Assignment 2 of CMU 15418
This is an assignment of CMU's 15418 course Parallel Computer Architecture and Programming.
Main modification lies in cudaRenderer.cu
.
naiveKernelRenderCircles
is a naive version where each thread renders one pixel and iterates through all circles. This method is simple and effictive when the number of circles is small.

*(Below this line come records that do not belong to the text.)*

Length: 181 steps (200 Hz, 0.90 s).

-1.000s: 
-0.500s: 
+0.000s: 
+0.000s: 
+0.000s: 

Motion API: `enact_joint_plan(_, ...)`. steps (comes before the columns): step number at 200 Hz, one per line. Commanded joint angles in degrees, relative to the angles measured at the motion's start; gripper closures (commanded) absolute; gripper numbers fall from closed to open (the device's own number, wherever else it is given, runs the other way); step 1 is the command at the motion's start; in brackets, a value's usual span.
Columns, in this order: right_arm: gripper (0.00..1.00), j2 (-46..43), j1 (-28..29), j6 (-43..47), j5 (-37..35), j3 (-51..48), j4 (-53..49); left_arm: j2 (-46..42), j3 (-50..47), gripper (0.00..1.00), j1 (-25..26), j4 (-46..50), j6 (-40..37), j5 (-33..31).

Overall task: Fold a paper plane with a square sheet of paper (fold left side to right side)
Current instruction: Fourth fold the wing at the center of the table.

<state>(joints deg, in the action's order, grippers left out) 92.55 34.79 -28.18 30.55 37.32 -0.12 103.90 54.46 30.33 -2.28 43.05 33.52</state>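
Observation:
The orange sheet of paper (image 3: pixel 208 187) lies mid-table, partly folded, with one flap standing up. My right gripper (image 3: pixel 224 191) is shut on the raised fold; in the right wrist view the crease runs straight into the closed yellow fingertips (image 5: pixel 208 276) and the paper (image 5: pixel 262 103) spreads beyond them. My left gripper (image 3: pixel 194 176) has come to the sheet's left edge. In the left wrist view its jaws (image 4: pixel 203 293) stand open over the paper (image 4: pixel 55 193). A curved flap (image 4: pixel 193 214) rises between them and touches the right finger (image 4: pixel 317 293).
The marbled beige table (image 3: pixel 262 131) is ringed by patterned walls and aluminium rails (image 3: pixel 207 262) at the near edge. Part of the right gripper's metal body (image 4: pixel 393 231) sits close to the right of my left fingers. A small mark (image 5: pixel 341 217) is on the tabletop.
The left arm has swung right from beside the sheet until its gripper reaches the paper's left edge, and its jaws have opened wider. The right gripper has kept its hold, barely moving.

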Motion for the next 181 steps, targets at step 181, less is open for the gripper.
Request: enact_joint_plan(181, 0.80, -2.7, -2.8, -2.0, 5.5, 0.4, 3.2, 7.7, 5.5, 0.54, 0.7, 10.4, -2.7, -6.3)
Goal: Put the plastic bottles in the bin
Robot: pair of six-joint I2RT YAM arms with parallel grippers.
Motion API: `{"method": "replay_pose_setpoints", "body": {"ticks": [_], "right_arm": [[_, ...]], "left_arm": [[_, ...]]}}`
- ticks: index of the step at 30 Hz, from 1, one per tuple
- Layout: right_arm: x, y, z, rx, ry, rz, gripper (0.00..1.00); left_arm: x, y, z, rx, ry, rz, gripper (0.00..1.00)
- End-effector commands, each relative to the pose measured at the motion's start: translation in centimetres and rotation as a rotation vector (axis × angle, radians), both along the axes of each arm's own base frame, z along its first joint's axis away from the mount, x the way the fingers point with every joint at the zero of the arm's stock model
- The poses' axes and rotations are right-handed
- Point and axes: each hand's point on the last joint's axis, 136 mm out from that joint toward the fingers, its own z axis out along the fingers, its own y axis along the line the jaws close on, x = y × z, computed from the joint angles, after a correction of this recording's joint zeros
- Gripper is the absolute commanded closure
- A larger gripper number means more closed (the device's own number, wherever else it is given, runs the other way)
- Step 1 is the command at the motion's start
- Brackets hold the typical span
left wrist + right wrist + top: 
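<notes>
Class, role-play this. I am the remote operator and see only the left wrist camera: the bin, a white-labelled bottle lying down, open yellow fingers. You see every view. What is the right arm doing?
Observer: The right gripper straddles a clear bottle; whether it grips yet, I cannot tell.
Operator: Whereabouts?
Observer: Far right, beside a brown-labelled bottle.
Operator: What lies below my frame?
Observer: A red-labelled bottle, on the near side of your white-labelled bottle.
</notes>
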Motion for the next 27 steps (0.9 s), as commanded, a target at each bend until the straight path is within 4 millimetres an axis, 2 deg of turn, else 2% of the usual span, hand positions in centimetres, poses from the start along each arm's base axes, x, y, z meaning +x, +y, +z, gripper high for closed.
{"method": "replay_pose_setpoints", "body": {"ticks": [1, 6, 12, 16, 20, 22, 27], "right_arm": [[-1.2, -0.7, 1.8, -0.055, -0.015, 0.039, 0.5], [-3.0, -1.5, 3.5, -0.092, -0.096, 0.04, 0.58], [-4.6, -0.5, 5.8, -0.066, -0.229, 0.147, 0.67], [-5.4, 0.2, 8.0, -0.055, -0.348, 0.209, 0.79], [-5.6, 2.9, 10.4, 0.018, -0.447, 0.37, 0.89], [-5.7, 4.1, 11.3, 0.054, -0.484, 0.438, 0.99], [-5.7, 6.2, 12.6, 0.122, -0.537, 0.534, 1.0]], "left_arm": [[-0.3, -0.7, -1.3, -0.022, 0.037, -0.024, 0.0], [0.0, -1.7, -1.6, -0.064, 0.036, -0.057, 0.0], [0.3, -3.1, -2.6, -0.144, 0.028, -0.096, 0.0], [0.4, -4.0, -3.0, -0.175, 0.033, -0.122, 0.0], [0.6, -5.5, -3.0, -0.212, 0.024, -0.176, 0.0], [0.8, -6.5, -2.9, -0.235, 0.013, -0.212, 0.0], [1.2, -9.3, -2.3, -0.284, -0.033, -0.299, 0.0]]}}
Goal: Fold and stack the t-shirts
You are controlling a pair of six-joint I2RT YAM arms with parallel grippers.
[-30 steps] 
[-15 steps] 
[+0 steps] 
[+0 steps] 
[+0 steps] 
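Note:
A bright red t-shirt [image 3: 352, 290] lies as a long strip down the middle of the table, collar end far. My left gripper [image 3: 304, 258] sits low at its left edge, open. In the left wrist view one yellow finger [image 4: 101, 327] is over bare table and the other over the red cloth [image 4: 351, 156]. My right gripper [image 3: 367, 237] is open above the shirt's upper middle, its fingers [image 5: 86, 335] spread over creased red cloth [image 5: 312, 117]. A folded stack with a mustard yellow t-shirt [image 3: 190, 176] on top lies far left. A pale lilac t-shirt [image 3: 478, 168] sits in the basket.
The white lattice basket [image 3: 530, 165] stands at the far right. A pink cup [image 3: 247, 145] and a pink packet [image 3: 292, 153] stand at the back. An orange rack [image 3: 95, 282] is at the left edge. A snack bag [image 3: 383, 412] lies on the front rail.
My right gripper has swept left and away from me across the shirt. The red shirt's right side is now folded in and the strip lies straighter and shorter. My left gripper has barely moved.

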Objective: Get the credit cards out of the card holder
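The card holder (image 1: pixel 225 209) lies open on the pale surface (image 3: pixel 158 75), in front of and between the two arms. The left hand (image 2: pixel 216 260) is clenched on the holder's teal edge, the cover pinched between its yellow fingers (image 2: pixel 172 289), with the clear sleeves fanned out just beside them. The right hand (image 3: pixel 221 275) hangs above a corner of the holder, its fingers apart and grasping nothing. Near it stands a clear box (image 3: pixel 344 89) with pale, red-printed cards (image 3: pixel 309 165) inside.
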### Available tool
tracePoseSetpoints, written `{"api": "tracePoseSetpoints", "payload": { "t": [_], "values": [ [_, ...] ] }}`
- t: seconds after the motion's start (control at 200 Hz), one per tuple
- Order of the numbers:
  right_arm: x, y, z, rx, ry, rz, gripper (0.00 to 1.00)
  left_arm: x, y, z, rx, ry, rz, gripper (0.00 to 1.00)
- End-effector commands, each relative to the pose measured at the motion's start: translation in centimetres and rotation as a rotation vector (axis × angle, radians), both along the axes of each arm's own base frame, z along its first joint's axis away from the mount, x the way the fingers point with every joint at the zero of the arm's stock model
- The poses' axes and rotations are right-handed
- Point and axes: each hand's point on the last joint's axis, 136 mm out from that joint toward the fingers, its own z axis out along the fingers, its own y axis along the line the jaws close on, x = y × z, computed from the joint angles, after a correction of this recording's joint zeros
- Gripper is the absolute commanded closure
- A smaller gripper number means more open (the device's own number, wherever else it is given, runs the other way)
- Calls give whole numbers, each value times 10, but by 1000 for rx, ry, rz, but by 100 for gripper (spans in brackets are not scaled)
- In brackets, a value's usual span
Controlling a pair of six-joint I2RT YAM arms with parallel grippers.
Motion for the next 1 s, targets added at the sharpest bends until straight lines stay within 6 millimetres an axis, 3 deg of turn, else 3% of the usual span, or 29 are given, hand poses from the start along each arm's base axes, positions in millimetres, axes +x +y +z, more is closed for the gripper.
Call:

However, when there are too many circles, it can be unacceptable for a thread to check every circle. So, kernelRenderCircles
proposes a new machanism. In this function, each thread is also responsible for one pixel and thus a block of threads is corresponding to a box area in the picture. Before rendering, threads in the same block work together to figure out circles who may contribute to this area and record them in shared memory. Then they traverse those circles and calcute values for this pixel.
------------
Score table:
------------
-------------------------------------------------------------------------
| Scene Name | Fast Time (Tf) | Your Time (T) | Score |
-------------------------------------------------------------------------
| rgb | 0.2114 | 0.2507 | 12 |
| rand10k | 2.6672 | 2.5965 | 12 |
| rand100k | 22.6882 | 22.8687 | 12 |
| pattern | 0.3708 | 0.2466 | 12 |
| snowsingle | 13.9282 | 10.4618 | 12 |
| biglittle | 15.5070 | 16.4180 | 12 |
-------------------------------------------------------------------------
| | Total score: | 72/72 |
-------------------------------------------------------------------------